Programa de Medicina, Grupo de Investigación CIST-Centro de Investigación en Salud Para el Trópico, Universidad Cooperativa de Colombia, Sede Santa Marta, Troncal del Caribe, Mamatoco, Santa Marta 470001, Magdalena, Colombia
Magda Melissa Florez
Programa de Medicina, Grupo de Investigación CIST-Centro de Investigación en Salud Para el Trópico, Universidad Cooperativa de Colombia, Sede Santa Marta, Troncal del Caribe, Mamatoco, Santa Marta 470001, Magdalena, Colombia
Claudia Patricia Ortiz
Programa de Administración en Seguridad y Salud en el Trabajo, Grupo de Investigación en Seguridad y Salud en el Trabajo, Corporación Universitaria Minuto de Dios-UNIMINUTO, Neiva 410001, Huila, Colombia
Fleming Martinez
Grupo de Investigaciones Farmacéutico-Fisicoquímicas, Departamento de Farmacia, Facultad de Ciencias, Universidad Nacional de Colombia, Sede Bogotá, Carrera 30 No. 45-03, Bogotá 110321, Cundinamarca, Colombia
Daniel Ricardo Delgado
Programa de Ingeniería Civil, Grupo de Investigación de Ingenierías UCC-Neiva, Facultad de Ingeniería, Universidad Cooperativa de Colombia, Sede Neiva, Calle 11 No. 1-51, Neiva 410001, Huila, Colombia
Pyrazinamide is a first line drug used for the treatment of tuberculosis, a pathology that caused the death of more than 1.3 million people in the world during 2022, according to WHO, being a drug of current interest due to its relevance in pharmaceutical and medical sciences.
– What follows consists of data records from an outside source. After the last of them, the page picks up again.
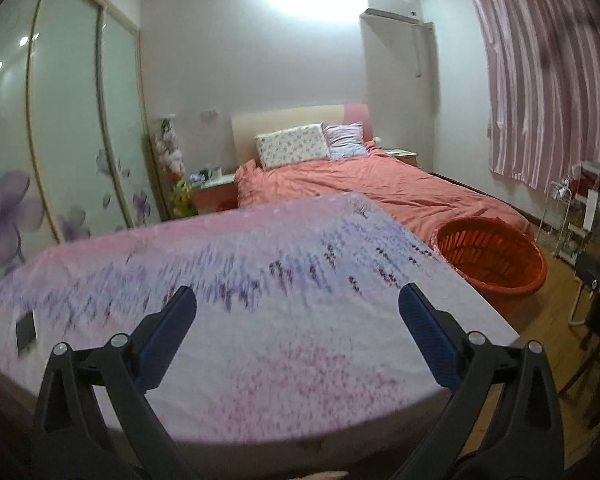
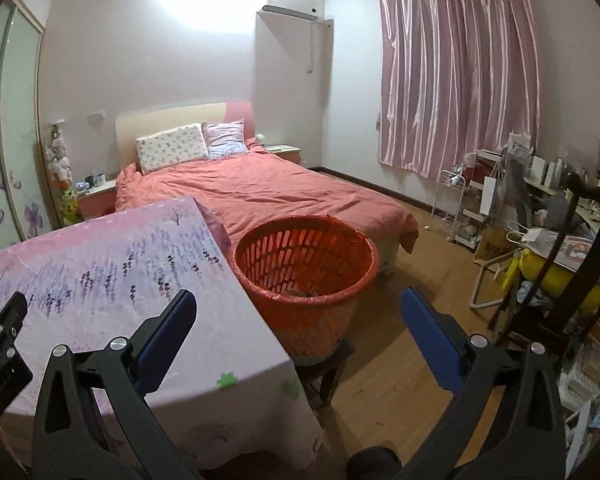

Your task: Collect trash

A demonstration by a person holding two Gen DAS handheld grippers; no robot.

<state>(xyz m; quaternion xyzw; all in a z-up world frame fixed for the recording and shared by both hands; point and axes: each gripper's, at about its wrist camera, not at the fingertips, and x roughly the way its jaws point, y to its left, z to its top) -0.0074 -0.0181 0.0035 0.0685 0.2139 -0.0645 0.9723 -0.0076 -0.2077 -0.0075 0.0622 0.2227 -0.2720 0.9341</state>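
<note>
The orange slatted basket (image 2: 306,276) stands upright, mouth up, just beside the table's (image 2: 220,332) right edge, with what may be scraps inside (dim). Both the left gripper (image 1: 298,308) and right gripper (image 2: 298,312) are spread wide, holding nothing.

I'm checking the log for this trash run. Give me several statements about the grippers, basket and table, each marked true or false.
1. Both the left gripper and the right gripper are open and hold nothing. True.
2. The orange basket stands on the bed. False: it sits on a dark stool beside the table.
3. The curtain is drawn shut. True.
4. The table's cloth is plain white. False: pink with a purple flower print.
</note>
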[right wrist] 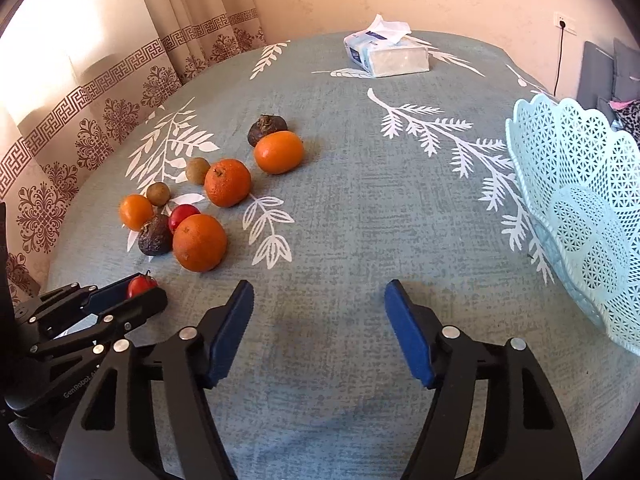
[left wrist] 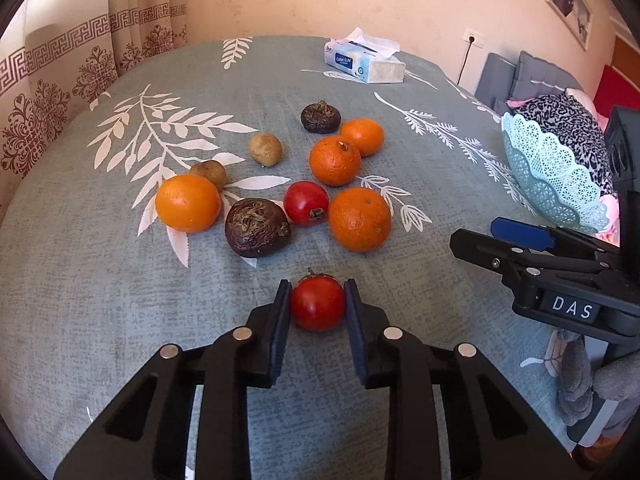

In this context, solubility is one of the most important physicochemical parameters in the development and/or optimization of new pharmaceutical forms, so the present work aims to present a thermodynamic study of the solubility of pyrazinamide in nine organic solvents of pharmaceutical interest. Using the shake-flask method and UV/Vis spectrophotometry, the solubility of this drug was determined at 9 temperatures; the maximum solubility was obtained in dimethyl sulfoxide at 318.15 K (x2=0.0816±0.004) and the minimum in cyclohexane at 283.15 K (1.73±0.05×10−5). From the apparent solubility data, the thermodynamic functions of solution and mixing were calculated, indicating an endothermic process. In addition, the solubility parameter of pyrazinamide was calculated using the Hoftyzer-van Krevelen (32.90 MPa1/2) and Bustamante (28.14 MPa1/2) methods. The maximum solubility was reached in dimethyl sulfoxide and the minimum in cyclohexane. As for the thermodynamic functions, the entropy drives the solution process in all cases. In relation to the solubility parameter, it can be analyzed that the mathematical models offer approximations; however, the experimental data are still primordial at the time of inferring any process.